- _DIRECTIONS FOR THIS TASK_: Leave out every picture, and output exactly the lines from the line containing "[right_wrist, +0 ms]" through the last line of the data.

- _DATA_:
--- START ---

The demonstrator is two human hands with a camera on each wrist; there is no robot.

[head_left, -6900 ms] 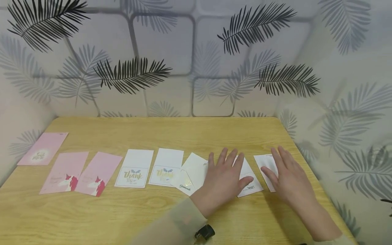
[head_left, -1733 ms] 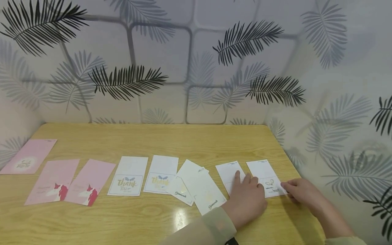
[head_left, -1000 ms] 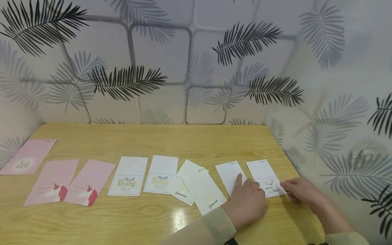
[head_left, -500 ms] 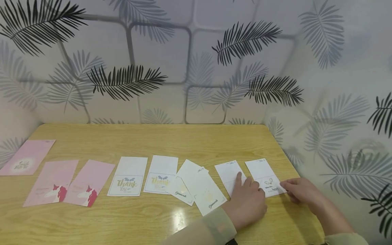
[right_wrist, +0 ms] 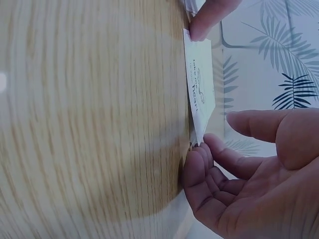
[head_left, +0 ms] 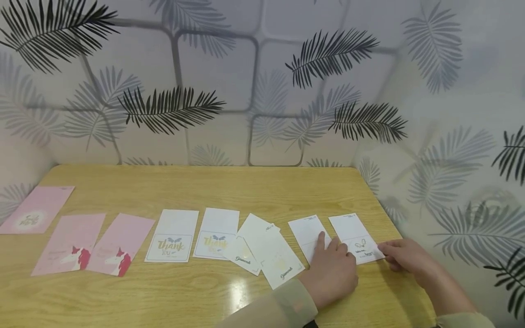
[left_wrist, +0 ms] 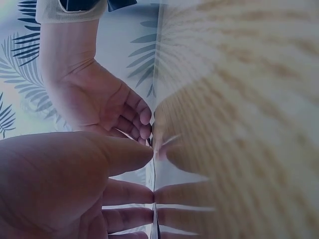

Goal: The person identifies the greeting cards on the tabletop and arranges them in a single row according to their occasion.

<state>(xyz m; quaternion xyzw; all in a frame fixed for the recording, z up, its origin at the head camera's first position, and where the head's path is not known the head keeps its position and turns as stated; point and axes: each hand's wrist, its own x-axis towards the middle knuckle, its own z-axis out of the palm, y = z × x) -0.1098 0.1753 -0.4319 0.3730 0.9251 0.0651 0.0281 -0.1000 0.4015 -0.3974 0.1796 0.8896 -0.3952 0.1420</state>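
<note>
In the head view, my left hand rests with its index fingertip on a white card, covering its lower part. The thumb side of that hand reaches the lower left edge of the rightmost card, printed with a small line drawing and the word "heart". My right hand holds this card's lower right corner. In the right wrist view, the corner sits between curled fingers, while the thumb stands apart. The left wrist view shows straight fingers of the left hand with their tips at the surface.
Left of the hands lie two overlapping "Diamonds" cards, two "Thank You" cards and two pink unicorn cards. A larger pink card lies at the wooden table's left edge. Leaf-patterned walls enclose the back and sides.
From spread flat over the white cards, my left hand has drawn in toward me and my right hand has taken the rightmost card's corner. During the last second both hands stay nearly still.
</note>
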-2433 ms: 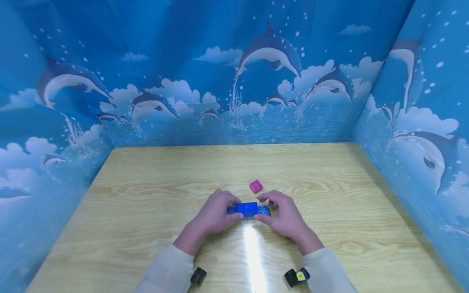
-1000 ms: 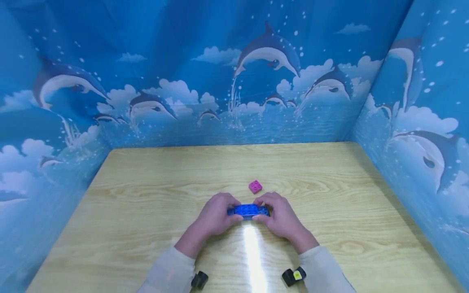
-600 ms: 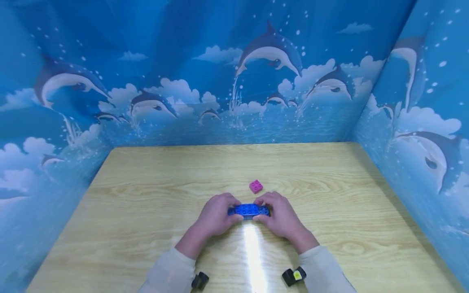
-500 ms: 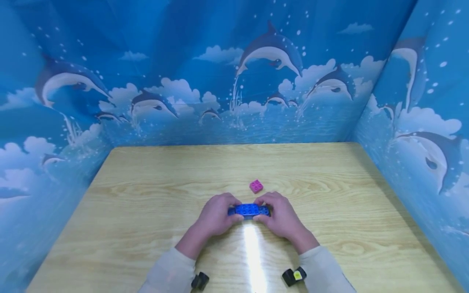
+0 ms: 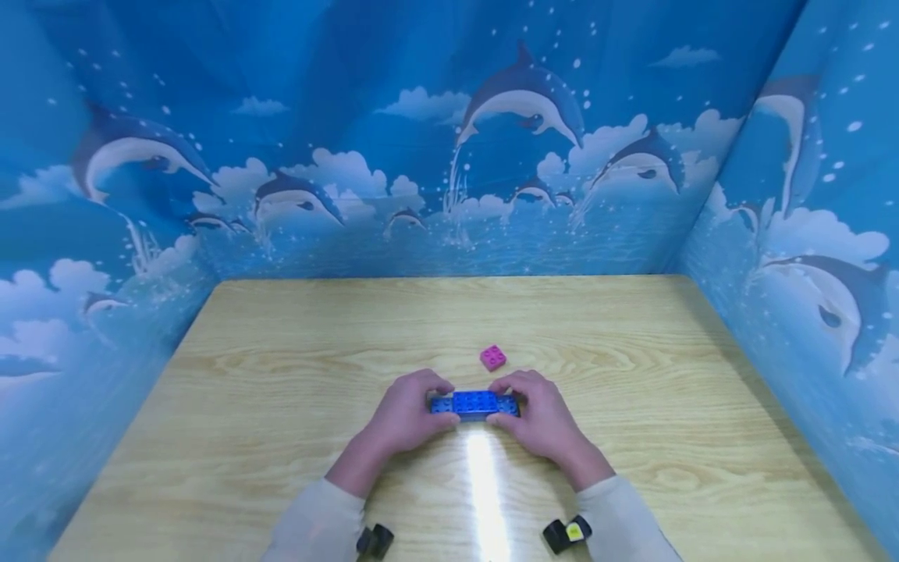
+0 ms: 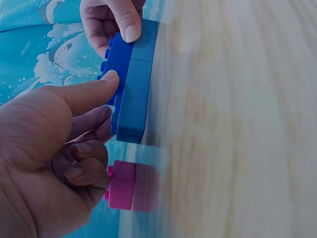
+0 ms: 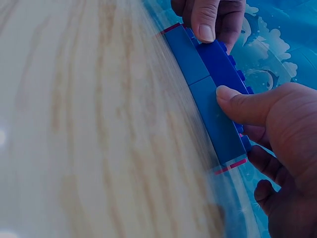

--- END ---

- _WRITTEN SOLUTION_:
[right_wrist, +0 ms] 
[head_left, +0 ms] 
[left_wrist, +0 ms] 

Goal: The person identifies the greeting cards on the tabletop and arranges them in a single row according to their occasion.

<state>(xyz m; quaternion xyzw; all in a frame fixed for the recording, z up, its origin at the head camera's first position, and where the head's path is not known the head keeps its position and turns as stated; point and axes: each hand's wrist, its own x-axis towards the middle knuckle, its own z-axis out of the palm, y = z × x) -0.1098 0.1753 -0.4319 0.3730 0.9251 0.0651 0.0281 -0.1000 0.4015 -0.3974 0.1796 0.8896 -0.3952 0.1420</state>
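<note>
In the head view, my left hand rests with its index fingertip on a white card, covering its lower part. The thumb side of that hand reaches the lower left edge of the rightmost card, printed with a small line drawing and the word "heart". My right hand holds this card's lower right corner. In the right wrist view, the corner sits between curled fingers, while the thumb stands apart. The left wrist view shows straight fingers of the left hand with their tips at the surface.
Left of the hands lie two overlapping "Diamonds" cards, two "Thank You" cards and two pink unicorn cards. A larger pink card lies at the wooden table's left edge. Leaf-patterned walls enclose the back and sides.
From spread flat over the white cards, my left hand has drawn in toward me and my right hand has taken the rightmost card's corner. During the last second both hands stay nearly still.
</note>
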-2433 ms: 
-1000 ms: 
-600 ms: 
-500 ms: 
+0 ms: 
+0 ms: 
+0 ms: 

No more output is needed.